(Supplied data begins)

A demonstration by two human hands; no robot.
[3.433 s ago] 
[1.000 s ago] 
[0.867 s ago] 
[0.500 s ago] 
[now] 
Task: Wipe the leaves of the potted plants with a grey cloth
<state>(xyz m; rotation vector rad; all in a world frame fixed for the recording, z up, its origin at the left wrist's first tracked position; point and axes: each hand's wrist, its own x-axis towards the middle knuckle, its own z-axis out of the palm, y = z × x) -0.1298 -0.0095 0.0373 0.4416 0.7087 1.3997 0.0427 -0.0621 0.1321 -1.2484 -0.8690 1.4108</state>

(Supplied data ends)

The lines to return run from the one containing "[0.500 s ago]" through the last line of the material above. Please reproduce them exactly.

## Output of the task
[0.500 s ago] 
[now] 
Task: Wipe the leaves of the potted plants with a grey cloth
<state>(xyz m; rotation vector rad; all in a world frame fixed for the recording, z up, its origin at the left wrist's first tracked position; point and axes: each hand's wrist, its own x-axis towards the middle knuckle, its own z-axis out of the palm, y = z × x) -0.1298 -0.0095 0.0373 0.4416 0.7087 1.3997 0.0427 -0.0621 0.1321 -1.2484 -0.8690 1.4108</state>

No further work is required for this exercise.